--- Task description ---
The answer must repeat every record exactly, with no pictures in it.

--- Provided entries ---
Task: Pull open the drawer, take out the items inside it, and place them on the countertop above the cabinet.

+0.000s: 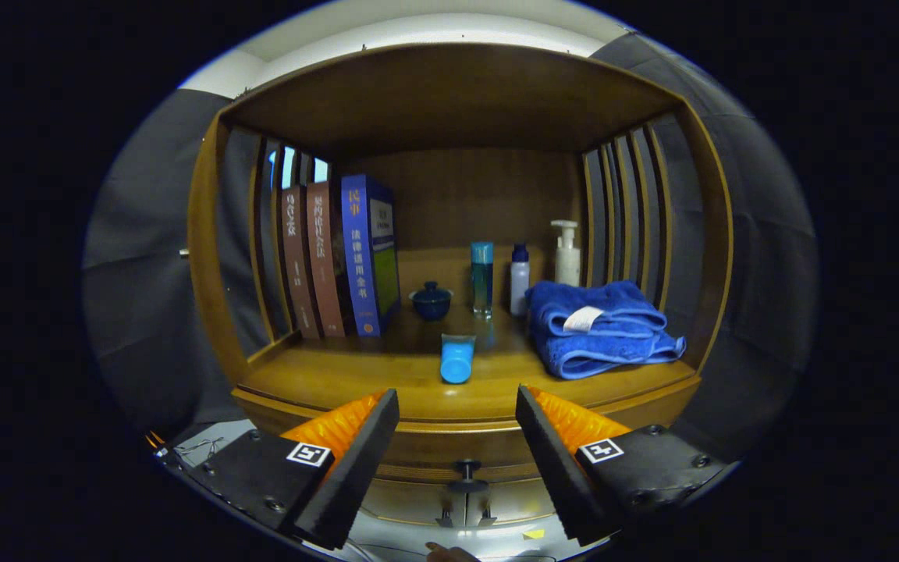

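Beyond the fingers and off to their left, a blue book (360,254) carries pale Chinese characters down its spine, too soft to read with certainty. Beside it, two brown books (310,261) show vertical characters, just as blurred. The white tag (582,318) on the blue towel (602,332) gives nothing legible. The gripper (457,402), fingers spread wide, wears a square black-and-white marker (308,453) on each side.

Home-style booth: bookshelf cabinet (449,390), toiletries.
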Demonstrator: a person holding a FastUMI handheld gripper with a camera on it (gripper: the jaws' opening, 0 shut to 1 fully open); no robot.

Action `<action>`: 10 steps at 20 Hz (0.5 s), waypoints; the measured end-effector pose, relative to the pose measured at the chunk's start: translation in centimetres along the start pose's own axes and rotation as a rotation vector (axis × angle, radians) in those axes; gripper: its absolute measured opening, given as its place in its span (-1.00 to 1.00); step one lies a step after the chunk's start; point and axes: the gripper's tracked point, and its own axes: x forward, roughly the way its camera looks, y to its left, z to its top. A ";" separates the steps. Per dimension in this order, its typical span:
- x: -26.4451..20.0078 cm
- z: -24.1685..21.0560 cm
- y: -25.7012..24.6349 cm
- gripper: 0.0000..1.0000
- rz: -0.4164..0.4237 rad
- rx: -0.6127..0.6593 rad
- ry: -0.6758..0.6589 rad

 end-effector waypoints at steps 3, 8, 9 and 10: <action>-2.8 4.3 0.4 0.99 0.003 -0.007 -0.079; -7.0 10.4 1.6 0.98 0.019 -0.016 -0.176; -7.7 11.1 1.7 0.99 0.024 -0.013 -0.181; -8.3 11.6 1.9 0.98 0.030 -0.012 -0.189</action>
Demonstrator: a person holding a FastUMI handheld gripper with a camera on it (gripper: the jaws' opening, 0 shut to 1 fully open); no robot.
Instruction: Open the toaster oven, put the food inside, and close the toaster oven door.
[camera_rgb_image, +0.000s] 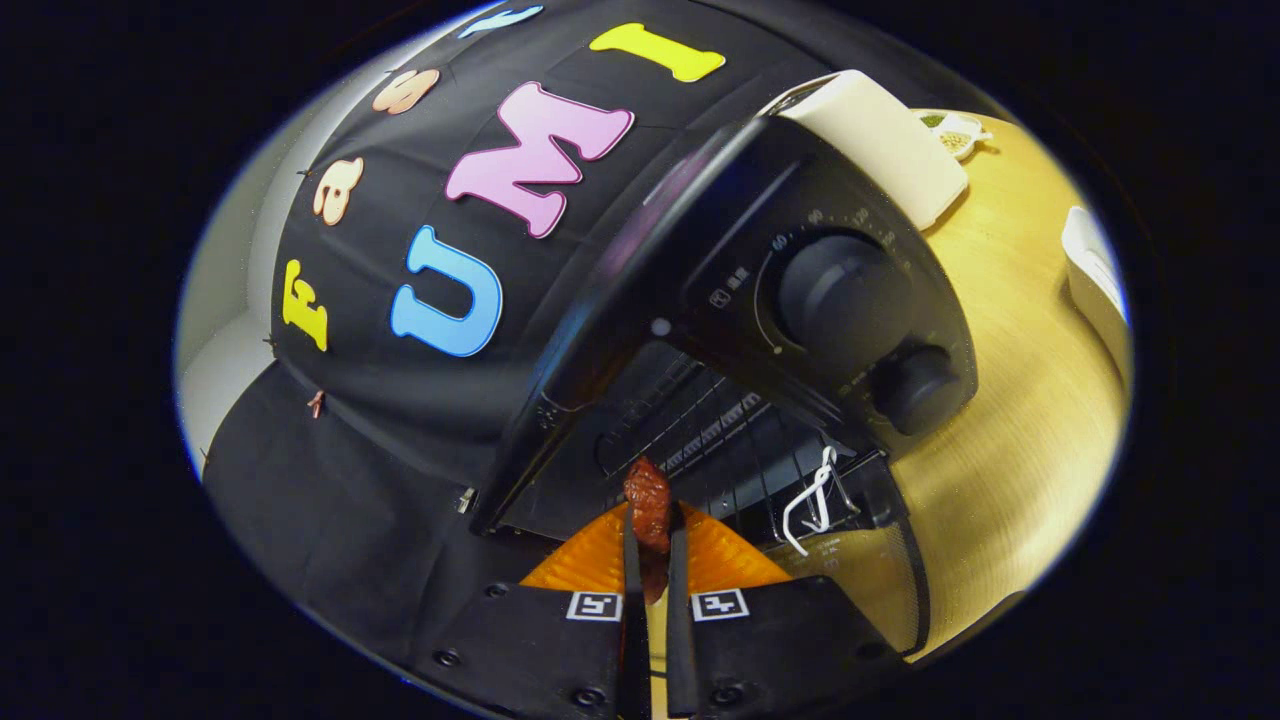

--- Expected answer ---
Task: Pull open the drawer, take out the items inside it, and place them on the countertop above the cabinet.

+0.000s: 

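Beyond the fingers and off to their left, a blue book (360,254) carries pale Chinese characters down its spine, too soft to read with certainty. Beside it, two brown books (310,261) show vertical characters, just as blurred. The white tag (582,318) on the blue towel (602,332) gives nothing legible. The gripper (457,402), fingers spread wide, wears a square black-and-white marker (308,453) on each side.

Home-style booth: bookshelf cabinet (449,390), toiletries.
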Demonstrator: a person holding a FastUMI handheld gripper with a camera on it (gripper: the jaws' opening, 0 shut to 1 fully open); no robot.

Action `<action>`: 10 steps at 20 Hz (0.5 s), waypoints; the measured end-effector pose, relative to the pose measured at the chunk's start: translation in centimetres along the start pose's own axes and rotation as a rotation vector (axis × angle, radians) in those axes; gripper: its absolute measured opening, given as its place in its span (-1.00 to 1.00); step one lies a step after the chunk's start; point and axes: the gripper's tracked point, and its own axes: x forward, roughly the way its camera looks, y to its left, z to its top. A ";" separates the steps. Per dimension in this order, its typical span:
- x: -26.4451..20.0078 cm
- z: -24.1685..21.0560 cm
- y: -25.7012..24.6349 cm
- gripper: 0.0000..1.0000
- rz: -0.4164..0.4237 rad
- rx: -0.6127..0.6593 rad
- ry: -0.6758..0.6589 rad

 end-effector waypoints at steps 3, 8, 9 and 10: <action>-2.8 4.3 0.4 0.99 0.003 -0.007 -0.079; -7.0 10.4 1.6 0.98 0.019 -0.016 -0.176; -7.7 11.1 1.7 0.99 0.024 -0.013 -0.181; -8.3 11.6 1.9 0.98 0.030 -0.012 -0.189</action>
Demonstrator: a person holding a FastUMI handheld gripper with a camera on it (gripper: the jaws' opening, 0 shut to 1 fully open); no robot.
Instruction: Open the toaster oven, put the food inside, and close the toaster oven door.
[camera_rgb_image, +0.000s] 

The submitted response is complete.